Dunkin’ Brands is also innovating across its new Go2s value menu, which includes three of its most popular breakfast items. This has encouraged a higher average ticket per transaction, standing at over $8 in the most recent quarter. The company plans to release additional products that capitalize on increasing demand for healthier options following the success of its Power Breakfast Sandwich. Increasing its exposure to the better-for-you category may allow the company to resonate with consumers at a time when 55% of Americans are reporting they are working to lead healthier lives.

Growth prospects

Expanding its number of locations across the U.S. could catalyze the company’s financial prospects. In the fourth quarter, for example, it added 34 net new stores. It expects to open over 200 new locations this year. In addition, Dunkin's refreshed restaurant format, which is being implemented in all new locations, is helping to generate encouraging returns when compared to the previous restaurant layout.

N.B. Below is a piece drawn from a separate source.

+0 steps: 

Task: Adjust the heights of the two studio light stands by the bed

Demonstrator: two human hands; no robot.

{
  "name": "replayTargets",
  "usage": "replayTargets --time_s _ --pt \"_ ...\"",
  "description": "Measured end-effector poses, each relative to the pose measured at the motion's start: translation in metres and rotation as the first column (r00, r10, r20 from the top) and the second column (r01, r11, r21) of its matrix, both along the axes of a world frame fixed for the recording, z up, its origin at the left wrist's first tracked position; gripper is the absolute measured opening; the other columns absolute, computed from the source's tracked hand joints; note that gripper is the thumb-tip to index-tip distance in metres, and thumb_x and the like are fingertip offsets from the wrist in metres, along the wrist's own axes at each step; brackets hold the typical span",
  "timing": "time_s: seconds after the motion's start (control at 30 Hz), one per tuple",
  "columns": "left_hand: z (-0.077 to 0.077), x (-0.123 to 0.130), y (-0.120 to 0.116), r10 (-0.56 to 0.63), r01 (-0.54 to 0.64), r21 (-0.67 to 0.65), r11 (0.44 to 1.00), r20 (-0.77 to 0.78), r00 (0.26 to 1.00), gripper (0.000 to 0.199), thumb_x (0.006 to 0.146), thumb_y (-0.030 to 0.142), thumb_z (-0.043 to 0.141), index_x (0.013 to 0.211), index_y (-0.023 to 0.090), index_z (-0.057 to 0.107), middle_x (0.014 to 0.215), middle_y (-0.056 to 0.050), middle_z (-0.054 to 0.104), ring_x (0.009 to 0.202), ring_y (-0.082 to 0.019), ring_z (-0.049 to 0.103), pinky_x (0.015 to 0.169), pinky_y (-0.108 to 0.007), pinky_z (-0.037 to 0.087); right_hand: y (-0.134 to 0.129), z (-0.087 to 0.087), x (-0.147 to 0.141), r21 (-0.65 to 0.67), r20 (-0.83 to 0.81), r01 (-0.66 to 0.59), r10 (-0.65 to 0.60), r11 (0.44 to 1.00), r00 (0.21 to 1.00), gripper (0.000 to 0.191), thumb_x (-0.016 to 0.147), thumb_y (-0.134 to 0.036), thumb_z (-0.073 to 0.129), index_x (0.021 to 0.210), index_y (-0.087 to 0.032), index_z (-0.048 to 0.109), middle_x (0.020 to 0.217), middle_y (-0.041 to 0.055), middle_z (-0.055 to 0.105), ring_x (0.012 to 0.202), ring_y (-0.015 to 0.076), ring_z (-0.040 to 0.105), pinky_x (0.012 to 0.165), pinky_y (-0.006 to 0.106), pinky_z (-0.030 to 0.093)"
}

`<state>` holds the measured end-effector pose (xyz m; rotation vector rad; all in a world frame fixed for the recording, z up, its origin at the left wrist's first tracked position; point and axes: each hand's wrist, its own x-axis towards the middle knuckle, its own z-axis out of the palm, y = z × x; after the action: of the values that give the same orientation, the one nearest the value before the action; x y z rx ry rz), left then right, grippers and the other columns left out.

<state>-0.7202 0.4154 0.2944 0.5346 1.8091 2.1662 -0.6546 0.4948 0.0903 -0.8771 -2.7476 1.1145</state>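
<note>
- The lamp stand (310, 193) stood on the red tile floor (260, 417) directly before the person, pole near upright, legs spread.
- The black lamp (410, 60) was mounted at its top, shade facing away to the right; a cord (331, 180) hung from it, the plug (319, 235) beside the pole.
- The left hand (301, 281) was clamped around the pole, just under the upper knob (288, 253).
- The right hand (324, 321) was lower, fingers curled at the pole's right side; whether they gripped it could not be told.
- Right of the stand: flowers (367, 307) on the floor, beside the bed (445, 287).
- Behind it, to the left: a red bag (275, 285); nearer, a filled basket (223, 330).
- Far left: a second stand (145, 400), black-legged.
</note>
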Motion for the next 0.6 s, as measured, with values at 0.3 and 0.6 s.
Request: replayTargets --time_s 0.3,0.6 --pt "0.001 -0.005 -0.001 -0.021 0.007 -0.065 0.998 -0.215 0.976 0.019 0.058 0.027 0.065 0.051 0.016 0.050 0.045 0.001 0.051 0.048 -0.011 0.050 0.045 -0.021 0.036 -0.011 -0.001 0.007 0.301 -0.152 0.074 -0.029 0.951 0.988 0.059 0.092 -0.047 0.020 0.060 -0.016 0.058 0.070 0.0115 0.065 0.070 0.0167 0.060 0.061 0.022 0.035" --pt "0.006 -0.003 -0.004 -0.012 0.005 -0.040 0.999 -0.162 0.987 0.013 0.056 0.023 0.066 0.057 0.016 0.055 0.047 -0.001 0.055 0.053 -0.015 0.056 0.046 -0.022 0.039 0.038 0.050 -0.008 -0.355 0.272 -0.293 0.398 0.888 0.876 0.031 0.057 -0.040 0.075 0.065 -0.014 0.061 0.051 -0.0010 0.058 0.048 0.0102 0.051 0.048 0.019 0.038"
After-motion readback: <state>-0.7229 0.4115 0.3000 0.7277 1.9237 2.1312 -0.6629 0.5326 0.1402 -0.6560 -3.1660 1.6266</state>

Dunkin’ Brands is also looking to improve the customer experience at its international locations. The new café design has been implemented in 250 locations through new-builds and remodels. So far, the new layout is resonating with customers, leading to higher beverage sales.

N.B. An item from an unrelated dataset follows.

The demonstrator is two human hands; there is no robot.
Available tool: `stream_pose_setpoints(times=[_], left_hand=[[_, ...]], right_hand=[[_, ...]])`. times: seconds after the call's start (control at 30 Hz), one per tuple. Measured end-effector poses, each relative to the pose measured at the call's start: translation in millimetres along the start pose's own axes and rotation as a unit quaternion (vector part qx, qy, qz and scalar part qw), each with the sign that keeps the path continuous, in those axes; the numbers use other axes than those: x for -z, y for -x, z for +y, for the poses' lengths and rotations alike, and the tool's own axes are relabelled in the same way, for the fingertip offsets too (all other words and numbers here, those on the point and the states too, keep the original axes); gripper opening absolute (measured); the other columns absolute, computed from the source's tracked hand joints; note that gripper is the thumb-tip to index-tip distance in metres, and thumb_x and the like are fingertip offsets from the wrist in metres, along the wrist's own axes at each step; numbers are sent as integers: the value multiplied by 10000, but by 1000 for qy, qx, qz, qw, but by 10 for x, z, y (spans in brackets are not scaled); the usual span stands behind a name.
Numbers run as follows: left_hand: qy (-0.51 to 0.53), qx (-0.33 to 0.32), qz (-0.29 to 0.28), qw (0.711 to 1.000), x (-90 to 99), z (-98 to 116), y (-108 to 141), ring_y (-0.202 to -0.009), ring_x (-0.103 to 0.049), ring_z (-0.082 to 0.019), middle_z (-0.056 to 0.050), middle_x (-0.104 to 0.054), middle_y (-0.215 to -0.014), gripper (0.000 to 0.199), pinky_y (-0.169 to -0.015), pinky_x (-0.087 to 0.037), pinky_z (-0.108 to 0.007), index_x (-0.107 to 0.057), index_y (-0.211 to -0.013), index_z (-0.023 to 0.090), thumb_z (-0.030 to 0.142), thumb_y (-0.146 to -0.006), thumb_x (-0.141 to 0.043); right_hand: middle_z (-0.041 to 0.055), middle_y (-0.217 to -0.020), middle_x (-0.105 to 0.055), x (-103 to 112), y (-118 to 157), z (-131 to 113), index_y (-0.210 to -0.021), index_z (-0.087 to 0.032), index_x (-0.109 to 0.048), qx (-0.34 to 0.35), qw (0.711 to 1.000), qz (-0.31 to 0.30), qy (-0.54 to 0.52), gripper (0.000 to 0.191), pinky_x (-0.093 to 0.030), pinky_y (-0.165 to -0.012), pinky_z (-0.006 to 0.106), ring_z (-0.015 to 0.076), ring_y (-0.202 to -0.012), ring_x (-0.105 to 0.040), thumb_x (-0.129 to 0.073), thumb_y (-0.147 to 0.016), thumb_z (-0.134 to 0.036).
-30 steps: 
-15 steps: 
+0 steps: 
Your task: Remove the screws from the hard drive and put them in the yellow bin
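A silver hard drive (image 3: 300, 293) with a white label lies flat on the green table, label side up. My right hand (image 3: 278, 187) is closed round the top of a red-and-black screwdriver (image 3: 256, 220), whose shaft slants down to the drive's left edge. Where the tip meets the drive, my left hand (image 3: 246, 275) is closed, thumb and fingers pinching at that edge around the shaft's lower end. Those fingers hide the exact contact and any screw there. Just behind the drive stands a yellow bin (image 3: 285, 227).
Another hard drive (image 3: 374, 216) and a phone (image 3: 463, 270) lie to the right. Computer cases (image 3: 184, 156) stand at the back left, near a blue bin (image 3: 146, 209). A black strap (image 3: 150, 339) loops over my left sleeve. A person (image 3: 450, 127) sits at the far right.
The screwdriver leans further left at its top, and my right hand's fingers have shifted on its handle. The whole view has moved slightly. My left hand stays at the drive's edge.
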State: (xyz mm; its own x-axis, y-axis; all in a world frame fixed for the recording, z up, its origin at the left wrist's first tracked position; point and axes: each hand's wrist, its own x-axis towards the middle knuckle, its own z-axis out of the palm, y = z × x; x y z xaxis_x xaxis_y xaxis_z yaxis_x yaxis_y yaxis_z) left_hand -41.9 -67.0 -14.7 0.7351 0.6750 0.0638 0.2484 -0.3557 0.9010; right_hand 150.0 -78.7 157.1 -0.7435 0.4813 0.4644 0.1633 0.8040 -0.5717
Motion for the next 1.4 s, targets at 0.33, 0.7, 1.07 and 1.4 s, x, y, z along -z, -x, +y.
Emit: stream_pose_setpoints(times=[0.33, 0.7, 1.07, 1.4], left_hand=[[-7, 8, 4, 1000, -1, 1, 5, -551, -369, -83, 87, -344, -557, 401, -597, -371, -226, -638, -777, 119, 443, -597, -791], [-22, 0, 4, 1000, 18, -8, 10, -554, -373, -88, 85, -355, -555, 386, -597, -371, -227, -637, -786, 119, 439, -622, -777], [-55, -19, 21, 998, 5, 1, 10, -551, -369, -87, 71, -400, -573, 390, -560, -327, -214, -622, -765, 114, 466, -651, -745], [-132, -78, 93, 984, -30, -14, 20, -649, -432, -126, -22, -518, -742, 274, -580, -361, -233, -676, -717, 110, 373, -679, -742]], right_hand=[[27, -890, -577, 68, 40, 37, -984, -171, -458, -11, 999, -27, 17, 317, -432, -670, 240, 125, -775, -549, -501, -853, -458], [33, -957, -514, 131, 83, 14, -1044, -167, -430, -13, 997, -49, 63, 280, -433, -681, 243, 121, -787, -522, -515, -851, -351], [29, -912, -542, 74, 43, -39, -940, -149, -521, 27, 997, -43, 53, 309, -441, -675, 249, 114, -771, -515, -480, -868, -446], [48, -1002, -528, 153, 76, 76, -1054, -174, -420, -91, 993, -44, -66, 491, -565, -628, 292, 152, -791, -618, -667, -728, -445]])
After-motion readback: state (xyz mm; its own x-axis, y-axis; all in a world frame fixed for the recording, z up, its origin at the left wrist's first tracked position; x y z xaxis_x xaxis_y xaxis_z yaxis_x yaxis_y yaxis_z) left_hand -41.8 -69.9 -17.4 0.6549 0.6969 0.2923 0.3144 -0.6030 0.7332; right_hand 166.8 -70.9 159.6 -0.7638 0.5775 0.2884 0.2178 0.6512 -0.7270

The customer experience is also expected to improve through the rollout of multi-tender at over 1,000 restaurants. This allows customers to earn DD Perks points as part of the company’s loyalty program regardless of how they pay for their items. This is expected to grow the loyalty program beyond the current 12% of sales over the long term.


Lower traffic continues to act as a drag on the company’s sales performance. Although it has been able to offset the decline with higher prices, lower traffic is expected to remain a near-term concern. One reason for this is the range of choices available to consumers as the quick-service restaurant industry is highly saturated. Another reason for disappointing traffic growth is the ongoing difficulties at the company’s Baskin-Robbins ice cream parlors. Three locations closed in the most recent quarter.

In response to a high level of competition, Dunkin’ Brands is seeking to increase convenience. It has secured a perpetual license to the code that runs its mobile app, which will provide it with greater flexibility and reduce time-to-market with upgraded features. It is also investing in opportunities such as On-the-Go Mobile ordering to reduce wait times for guests, while also expanding its delivery initiative with GrubHub (NYSE:GRUB) in order to increase the accessibility of its products to a wider range of consumers.


Dunkin’ Brands is expected to post a 7% increase in earnings per share in 2019, followed  by 8% growth next year.

Although the company’s price-earnings ratio of 27 is relatively high, its growth strategy could lead to improving stock price performance.

The investments it is making in menu innovation could attract new customers and lead to cross-selling opportunities.

The changes being made to its restaurants and an increasing focus on convenience may provide greater differentiation versus peers in a crowded marketplace.

After outperforming the S&P 500 over the last year, Dunkin' Brands appears to offer investment potential.